Benchmarking: GET http://localhost:9000/00/01/RwGowEtWvcQAAAAAAAAWHH0Rklg81.gif
100 clients, running 20 sec.

Speed=133794 pages/min, 7475018 bytes/sec.
Requests: 44598 susceed, 0 failed.

From the test effect, squid disappointed me. Before the test, I estimated in my heart that the best cache is varnish, followed by squid, then nginx, and finally apache.
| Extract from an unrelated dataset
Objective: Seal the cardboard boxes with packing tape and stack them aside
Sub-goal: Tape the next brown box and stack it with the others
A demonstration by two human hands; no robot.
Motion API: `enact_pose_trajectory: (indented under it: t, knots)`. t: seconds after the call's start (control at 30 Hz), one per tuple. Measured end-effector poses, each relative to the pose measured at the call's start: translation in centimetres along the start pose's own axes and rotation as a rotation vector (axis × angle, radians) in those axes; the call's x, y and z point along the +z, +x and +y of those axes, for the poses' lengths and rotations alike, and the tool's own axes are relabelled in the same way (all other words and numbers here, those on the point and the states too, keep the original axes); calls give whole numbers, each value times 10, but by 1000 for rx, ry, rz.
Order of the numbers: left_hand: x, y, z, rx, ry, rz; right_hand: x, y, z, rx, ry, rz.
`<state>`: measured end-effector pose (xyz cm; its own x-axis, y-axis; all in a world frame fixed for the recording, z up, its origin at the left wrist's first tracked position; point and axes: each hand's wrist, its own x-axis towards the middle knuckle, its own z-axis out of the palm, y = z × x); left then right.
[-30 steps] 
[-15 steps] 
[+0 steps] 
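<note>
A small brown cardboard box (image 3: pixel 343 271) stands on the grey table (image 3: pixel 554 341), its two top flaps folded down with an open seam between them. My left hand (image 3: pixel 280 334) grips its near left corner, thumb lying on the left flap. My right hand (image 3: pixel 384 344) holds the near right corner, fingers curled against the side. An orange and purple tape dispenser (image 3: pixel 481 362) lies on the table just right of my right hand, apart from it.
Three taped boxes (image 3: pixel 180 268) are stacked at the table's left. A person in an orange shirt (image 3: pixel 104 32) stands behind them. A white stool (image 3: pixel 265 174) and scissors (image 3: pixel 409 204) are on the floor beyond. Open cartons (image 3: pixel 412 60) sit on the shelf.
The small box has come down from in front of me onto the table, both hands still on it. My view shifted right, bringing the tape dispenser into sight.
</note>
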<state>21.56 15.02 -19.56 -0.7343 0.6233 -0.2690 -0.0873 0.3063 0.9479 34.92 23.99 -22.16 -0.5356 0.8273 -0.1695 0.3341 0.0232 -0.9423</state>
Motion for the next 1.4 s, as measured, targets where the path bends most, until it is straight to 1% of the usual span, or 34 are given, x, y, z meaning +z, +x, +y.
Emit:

Now, squid is the worst . Later I looked at the log file and found that under normal circumstances, the ratio of cache to no cache is not 1:2, if under high pressure, the ratio of cache to no cache is even smaller.

3. apache

[root@BlackGhost conf]# /usr/local/bin/webbench -c 100 -t 20 http://localhost/00/01/RwGowEtWvcQAAAAAAAAWHH0Rklg81.gif
Webbench - Simple Web Benchmark 1.5
Copyright (c) Radim Kolar 1997 -2004, GPL Open Source Software.

Benchmarking: GET http://localhost/00/01/RwGowEtWvcQAAAAAAAWHH0Rklg81.gif
100 clients, running 20 sec.

Speed=160890 pages/min, 15856005 bytes/sec.
Requests: 53630 susceed, 0 failed .4 ,

nginx

[root@BlackGhost conf]# /usr/local/bin/webbench -c 100 -t 20 http://localhost:10000/00/01/RwGowEtWvcQAAAAAAAAWHH0Rklg81.gif
Webbench - Simple Web Benchmark 1.5
Copyright (c) Radim Kolar 1997-2004, GPL Open Source Software.

Benchmarking: GET http://localhost:10000/00/01/RwGowEtWvcQAAAAAAAWHH0Rklg81.gif
100 clients, running 20 sec.

Speed=304053 pages /min, 30121517 bytes/sec.
Requests: 101351 susceed, 0 failed.

From the above test results, we can find that varnish > nginx > apache > squid, I think this result is a bit different from what everyone expected, because squid is a veteran How can the file caching tool be so bad? Squid has a low hit rate. I checked it online and many people are like this. This may be related to personal configuration. Maybe a real master can make Squid play the most power.